New Delhi: Should a government ministry’s response to an unprecedented health emergency go through the loops of rules and bureaucracy? Even if it means the response could be slowed down and risk lives?
Or should a battle against the pandemic of the century cast standard norms aside, step around guidelines, and just rush the system to act? Even if it means working with select private players and giving them access to vast amounts of valuable public health data?
These were contentious questions that roiled the Union health ministry in the early days of Covid in India, as it was putting together a ‘war room’ to compile and analyse critical data from around the country to help combat coronavirus, and needed to partner with seven private organisations.
The argument was eventually settled in favour of urgency, government documents and communication accessed by ThePrint under the RTI Act show.
The health ministry, the documents show, went ahead and got the seven private organisations on board without going through the standard process of inviting expressions of interest from companies interested in doing the work and evaluating them. This was done citing the state of “battle” and using the “special provisions under the Disaster Management Act 2005”.
The seven companies — Cisco Systems India, KPMG Advisory Services, Red Swan Labs, Urban Clap Technologies India, Boston Consulting Group, Primus Partners and UChicago — were picked from among several individuals and organisations who had contacted the ministry and volunteered their services.
No time to be clerical
The Covid war room on the first floor of Nirman Bhawan in New Delhi is the nerve centre of the analysis and projections being done on the daily, weekly and monthly status of the pandemic in the country. It has access to state, district and facility-level data, and results of its analyses are periodically shared with states through written and oral communications — it was from here that some of the lists of hotspot districts emanated in the early days.
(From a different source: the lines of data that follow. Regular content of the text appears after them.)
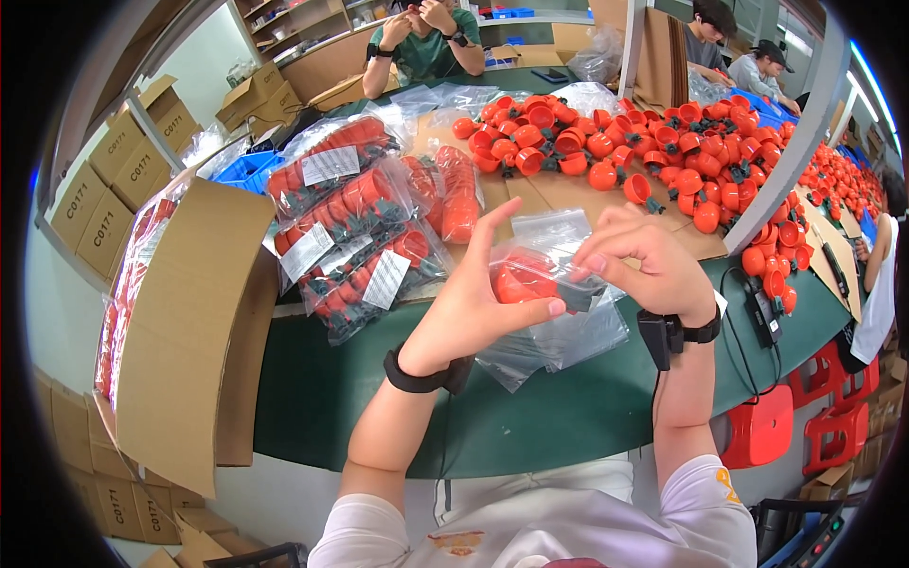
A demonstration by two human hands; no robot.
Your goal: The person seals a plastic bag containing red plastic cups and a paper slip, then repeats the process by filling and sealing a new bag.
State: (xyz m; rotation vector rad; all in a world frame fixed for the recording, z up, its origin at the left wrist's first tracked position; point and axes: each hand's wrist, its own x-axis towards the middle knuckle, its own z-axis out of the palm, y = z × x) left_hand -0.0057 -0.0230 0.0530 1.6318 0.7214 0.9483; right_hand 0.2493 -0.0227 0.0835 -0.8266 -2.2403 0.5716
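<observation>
A clear zip bag (pixel 523 275) with red cup-shaped parts in it is between my hands, above the near part of the table. My left hand (pixel 471 303) holds the bag's left side, its thumb across the front and its index finger raised; the other fingers are mostly hidden. At the bag's upper right edge, my right hand (pixel 636 257) pinches the plastic between thumb and fingers. Flat clear bags (pixel 559 348) lie beneath. Filled, labelled bags of red parts (pixel 355 222) are stacked to the left.
A large heap of red cups with dark green fittings (pixel 691 161) covers the table's far right. An open carton (pixel 194 322) stands at left, and a blue tray (pixel 248 172) behind the filled bags. A white post (pixel 795 142) rises at right. Across the table sits a person in green (pixel 426 52).
</observation>
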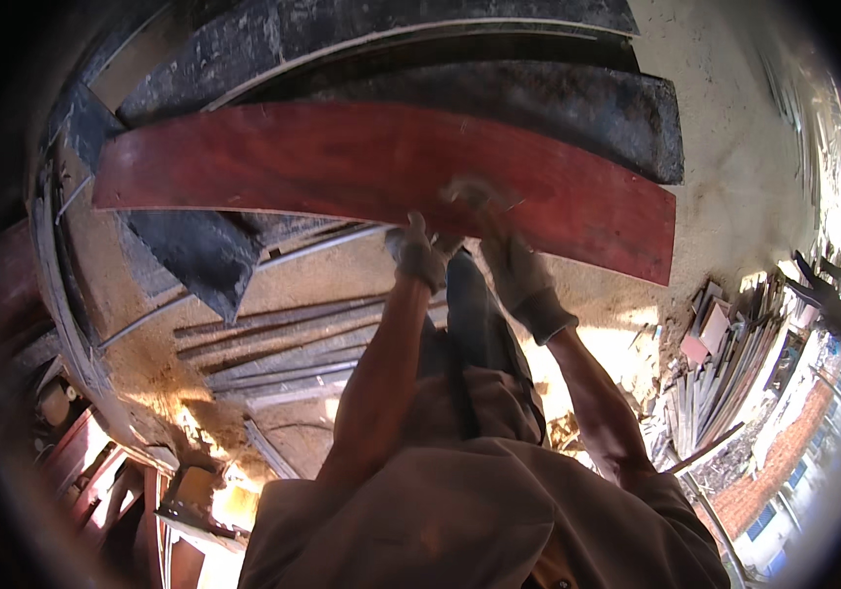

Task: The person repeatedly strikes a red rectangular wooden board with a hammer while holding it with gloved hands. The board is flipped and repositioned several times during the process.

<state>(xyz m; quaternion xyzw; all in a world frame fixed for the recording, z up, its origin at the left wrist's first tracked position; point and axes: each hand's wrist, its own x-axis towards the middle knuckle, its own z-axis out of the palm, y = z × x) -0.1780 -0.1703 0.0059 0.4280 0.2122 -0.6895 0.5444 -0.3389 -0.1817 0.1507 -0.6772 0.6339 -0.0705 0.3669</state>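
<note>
A long red board (342,162) lies across in front of me, its near edge at my hands. My left hand (418,253), in a grey work glove, grips that near edge from below. Just to its right, my right hand (514,260), also gloved, closes on the same edge, fingers up on the board's face. Both forearms come up from the lower edge over my tan clothing.
Dark, dirty boards (558,108) lie stacked behind the red one. Thin metal strips (283,358) rest on the sandy ground (734,147) below left. A pile of planks and scrap (725,363) sits at the right. Red boards (86,461) lean at the lower left.
</note>
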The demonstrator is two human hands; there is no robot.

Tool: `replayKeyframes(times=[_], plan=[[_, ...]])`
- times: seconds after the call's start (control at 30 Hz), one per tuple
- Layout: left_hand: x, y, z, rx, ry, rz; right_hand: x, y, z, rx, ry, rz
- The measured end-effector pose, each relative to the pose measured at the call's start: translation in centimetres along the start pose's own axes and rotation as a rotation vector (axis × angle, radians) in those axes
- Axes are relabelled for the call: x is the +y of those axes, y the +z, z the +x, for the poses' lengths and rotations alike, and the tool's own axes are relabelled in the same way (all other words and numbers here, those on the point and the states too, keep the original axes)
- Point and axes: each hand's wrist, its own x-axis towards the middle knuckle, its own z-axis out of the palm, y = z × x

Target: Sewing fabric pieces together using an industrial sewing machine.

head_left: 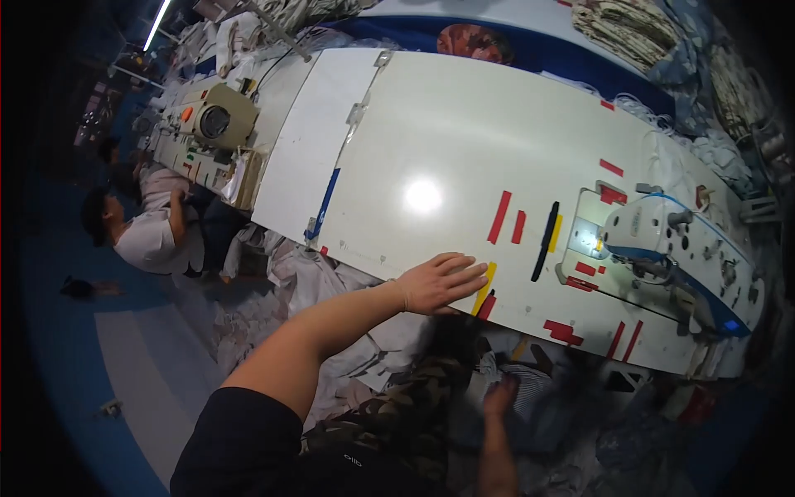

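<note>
My left hand [443, 283] lies palm down on the near edge of a white sewing table [406, 137], fingers stretched out to the right. Its fingertips are beside a yellow strip of tape [485, 288]. Lower down, my right hand [499, 396] is below the tabletop, close to a striped cloth [532, 391] in dim light. Its fingers are dark and blurred, so what it may hold does not show. An industrial sewing machine [650, 228] with a lit needle area stands on the right of the table.
Red tape marks [499, 217] and a black strip [545, 241] are on the tabletop. Piles of white cloth [356, 340] fill the space beneath the near edge. At left a seated person [161, 236] is beside another sewing machine [217, 120]. Folded fabric [625, 33] lies beyond the table.
</note>
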Motion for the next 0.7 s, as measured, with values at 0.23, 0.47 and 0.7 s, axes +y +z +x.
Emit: replayKeyframes(times=[0.23, 0.47, 0.7], plan=[[-1.5, 1.0, -0.4, -0.068, 0.005, -0.038, -5.7, 1.3, -11.2, -0.487, 0.191, 0.310], [-3.1, 0.5, -0.6, -0.110, -0.001, -0.067, -9.3, 2.7, -14.0, -0.854, 0.280, 0.280], [-6.5, -1.5, 1.7, -0.118, 0.037, -0.128, -18.8, -0.7, -4.7, -0.634, 0.416, 0.419]])
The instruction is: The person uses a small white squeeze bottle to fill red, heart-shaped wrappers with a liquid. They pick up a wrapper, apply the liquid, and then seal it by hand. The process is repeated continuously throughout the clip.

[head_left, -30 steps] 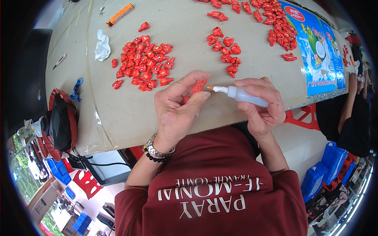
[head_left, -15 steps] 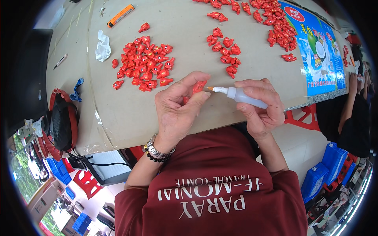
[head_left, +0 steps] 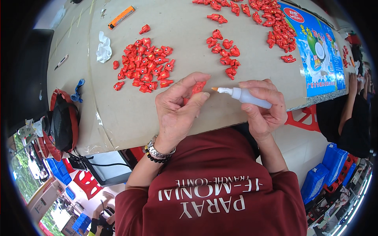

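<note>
My left hand (head_left: pixel 179 103) pinches a small red plastic figure part (head_left: pixel 198 87) between thumb and fingers, partly covered by them. My right hand (head_left: pixel 267 106) is closed round a translucent squeeze bottle (head_left: pixel 254 98) with a white nozzle and a tan tip. That tip points left at the red part, with a small gap between them. Beyond my left hand lies a heap of similar red parts (head_left: pixel 143 65). A loose column of more red parts (head_left: pixel 225 51) runs away from me just past my hands.
A larger pile of red parts (head_left: pixel 281 37) lies far right beside a blue printed sheet (head_left: pixel 321 49). An orange box (head_left: pixel 121 17), crumpled tissue (head_left: pixel 104 48), a small knife (head_left: pixel 61 61) and a blue scrap (head_left: pixel 77 90) are on the left. A black-and-red bag (head_left: pixel 63 120) sits at the left edge.
The bottle's tip has drawn back to the right, away from the red part, as my right hand shifted slightly right. My left hand has stayed nearly still.
</note>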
A note, moved by the under-secretary, e-health, on 23 April, spoke about getting the seven companies to help with “latest tools and technologies for analytics, visualisation, forecasting methodology and documentation”, and also laid down the procedure that would need to be followed according to the General Financial Rules.
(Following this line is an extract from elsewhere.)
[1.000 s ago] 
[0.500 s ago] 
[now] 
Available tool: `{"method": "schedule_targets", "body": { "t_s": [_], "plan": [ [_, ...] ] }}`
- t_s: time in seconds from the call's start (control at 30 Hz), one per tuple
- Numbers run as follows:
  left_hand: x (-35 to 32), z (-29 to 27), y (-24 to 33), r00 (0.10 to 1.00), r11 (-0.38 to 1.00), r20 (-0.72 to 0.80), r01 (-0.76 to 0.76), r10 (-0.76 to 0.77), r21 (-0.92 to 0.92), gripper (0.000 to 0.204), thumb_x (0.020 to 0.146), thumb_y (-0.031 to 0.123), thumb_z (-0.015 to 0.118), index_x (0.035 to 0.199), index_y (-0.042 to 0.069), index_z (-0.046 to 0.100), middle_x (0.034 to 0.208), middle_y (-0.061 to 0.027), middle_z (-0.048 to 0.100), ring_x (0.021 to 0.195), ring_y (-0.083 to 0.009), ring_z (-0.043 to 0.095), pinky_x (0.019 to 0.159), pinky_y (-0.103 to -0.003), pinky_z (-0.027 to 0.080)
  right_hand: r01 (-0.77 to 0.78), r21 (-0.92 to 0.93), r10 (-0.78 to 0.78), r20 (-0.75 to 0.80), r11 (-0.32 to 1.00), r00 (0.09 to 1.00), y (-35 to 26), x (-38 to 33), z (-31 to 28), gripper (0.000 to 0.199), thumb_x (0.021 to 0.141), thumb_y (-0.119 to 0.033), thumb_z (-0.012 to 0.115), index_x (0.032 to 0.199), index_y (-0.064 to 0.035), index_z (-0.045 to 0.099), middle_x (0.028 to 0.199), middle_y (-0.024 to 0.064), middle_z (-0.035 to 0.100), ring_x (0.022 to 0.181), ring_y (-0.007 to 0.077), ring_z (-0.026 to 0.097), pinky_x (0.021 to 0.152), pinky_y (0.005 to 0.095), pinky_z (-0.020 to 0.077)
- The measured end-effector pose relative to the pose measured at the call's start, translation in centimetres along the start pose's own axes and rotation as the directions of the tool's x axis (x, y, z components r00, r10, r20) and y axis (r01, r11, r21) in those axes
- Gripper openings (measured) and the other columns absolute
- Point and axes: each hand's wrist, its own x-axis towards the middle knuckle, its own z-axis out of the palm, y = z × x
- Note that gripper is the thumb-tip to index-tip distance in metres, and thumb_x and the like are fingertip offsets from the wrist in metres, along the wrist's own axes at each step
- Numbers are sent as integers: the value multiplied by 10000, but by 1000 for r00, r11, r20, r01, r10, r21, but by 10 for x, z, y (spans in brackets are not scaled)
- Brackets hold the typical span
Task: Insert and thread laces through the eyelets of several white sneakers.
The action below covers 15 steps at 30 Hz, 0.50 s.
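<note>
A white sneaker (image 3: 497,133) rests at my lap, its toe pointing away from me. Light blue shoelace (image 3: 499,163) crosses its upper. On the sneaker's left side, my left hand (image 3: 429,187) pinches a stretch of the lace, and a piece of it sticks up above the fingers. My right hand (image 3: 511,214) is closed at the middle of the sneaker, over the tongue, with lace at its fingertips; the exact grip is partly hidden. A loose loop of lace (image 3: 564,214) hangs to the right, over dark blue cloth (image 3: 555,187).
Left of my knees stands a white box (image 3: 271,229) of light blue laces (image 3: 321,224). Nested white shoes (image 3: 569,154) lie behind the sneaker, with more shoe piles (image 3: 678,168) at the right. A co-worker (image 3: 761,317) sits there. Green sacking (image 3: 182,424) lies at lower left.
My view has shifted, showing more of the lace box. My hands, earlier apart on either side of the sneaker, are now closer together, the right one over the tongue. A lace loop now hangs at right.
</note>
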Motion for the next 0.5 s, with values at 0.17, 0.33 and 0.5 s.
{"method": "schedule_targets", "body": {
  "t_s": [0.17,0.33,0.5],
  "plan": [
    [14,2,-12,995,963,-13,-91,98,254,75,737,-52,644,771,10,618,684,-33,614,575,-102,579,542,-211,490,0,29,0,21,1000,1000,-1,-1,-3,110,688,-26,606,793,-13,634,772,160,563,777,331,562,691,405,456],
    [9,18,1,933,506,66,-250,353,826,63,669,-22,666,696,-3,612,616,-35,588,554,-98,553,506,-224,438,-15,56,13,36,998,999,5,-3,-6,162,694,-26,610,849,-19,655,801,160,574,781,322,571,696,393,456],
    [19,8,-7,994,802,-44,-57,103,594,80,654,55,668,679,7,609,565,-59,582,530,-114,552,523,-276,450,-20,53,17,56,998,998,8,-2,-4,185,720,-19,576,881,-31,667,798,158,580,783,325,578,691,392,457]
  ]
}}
The rules state that once the health secretary has approved the move, a request for expression of interest would have to be put out on the ministry website, following which a committee formed for the purpose would evaluate the proposal. Once the agencies had been finalised, contracts and non-disclosure agreements etc. could be signed.
“The committee may perhaps play the same role, which in normal circumstances would have been done by committees doing EOI, pre-bid meetings, technical and financial evaluations,” the note said.
However, in this case, because of the pandemic, the emergency procurement and accounting guidelines under the Disaster Management Act were invoked, to allow waiving of standard procedure for inviting tenders. This was also done because of a “no-cost liability” to the ministry for these services.
In his notings on this document, health ministry joint secretary Lav Agarwal wrote that this was no time to be ‘clerical’. “We are dealing with a battle here and forming committees implies we are still working in a clerical mode & not even understanding the magnitude of the battle we are dealing with. As already directed, instead of wasting my time on these issues, please obtain signed agreement from them and put up,” he wrote.
A senior ministry official involved in the functioning of the war room, said on the condition of anonymity: “Everything, the moving of the note, the deliberations, happened subsequently. The war room was already functional because that was the need of the hour at that point. If we didn’t do it right then, the health ministry would have been talking out of thin air. We and they (in the war room) worked past 1 am and were back in office at 6 am to get it up and going. And they were doing all of this pro bono.”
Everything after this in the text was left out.